• What needs to be done
Report, in full, each line of the material below in which the string "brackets" occurs.

• Collected material
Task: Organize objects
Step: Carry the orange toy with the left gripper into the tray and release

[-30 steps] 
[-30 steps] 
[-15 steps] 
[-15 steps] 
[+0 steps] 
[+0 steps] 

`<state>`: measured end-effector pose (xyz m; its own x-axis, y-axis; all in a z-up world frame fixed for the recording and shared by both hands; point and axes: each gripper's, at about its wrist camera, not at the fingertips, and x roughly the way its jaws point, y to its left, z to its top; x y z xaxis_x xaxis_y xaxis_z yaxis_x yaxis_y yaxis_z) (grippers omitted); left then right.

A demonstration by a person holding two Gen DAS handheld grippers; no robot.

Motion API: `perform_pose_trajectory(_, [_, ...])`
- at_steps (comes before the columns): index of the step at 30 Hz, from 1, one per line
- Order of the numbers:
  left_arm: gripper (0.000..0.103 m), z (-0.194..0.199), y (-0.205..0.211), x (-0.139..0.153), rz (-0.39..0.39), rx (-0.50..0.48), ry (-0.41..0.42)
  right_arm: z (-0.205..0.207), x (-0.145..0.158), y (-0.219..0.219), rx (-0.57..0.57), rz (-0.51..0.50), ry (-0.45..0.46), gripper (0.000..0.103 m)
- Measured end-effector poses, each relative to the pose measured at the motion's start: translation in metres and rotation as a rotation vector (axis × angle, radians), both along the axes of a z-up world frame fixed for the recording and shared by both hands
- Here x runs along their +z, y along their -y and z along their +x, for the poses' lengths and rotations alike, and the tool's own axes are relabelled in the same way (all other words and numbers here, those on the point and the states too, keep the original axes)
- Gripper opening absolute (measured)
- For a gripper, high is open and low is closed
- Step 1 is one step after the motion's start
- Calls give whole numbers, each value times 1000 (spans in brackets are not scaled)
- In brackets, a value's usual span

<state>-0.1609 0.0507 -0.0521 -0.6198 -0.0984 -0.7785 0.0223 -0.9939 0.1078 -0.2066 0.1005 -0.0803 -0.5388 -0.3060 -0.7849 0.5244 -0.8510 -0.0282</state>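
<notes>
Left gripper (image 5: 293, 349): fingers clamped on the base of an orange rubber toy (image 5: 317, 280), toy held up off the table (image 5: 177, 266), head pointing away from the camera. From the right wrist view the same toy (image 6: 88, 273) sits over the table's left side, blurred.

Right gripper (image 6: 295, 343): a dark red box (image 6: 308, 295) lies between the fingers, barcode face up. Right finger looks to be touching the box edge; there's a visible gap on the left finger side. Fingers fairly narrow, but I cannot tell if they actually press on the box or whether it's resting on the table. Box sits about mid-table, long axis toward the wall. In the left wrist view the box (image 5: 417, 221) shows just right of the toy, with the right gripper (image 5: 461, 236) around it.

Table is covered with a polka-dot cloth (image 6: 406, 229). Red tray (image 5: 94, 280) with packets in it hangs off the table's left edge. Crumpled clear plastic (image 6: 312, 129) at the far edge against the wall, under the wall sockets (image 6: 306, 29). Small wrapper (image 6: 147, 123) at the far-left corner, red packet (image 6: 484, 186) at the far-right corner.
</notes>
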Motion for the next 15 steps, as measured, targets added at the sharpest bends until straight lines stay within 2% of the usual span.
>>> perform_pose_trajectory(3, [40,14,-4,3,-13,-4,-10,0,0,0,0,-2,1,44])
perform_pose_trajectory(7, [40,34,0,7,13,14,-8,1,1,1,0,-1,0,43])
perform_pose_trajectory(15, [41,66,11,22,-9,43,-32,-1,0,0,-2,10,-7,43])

• Final answer
- Calls give whole numbers, each value times 1000 (spans in brackets are not scaled)
- In brackets, a value's usual span

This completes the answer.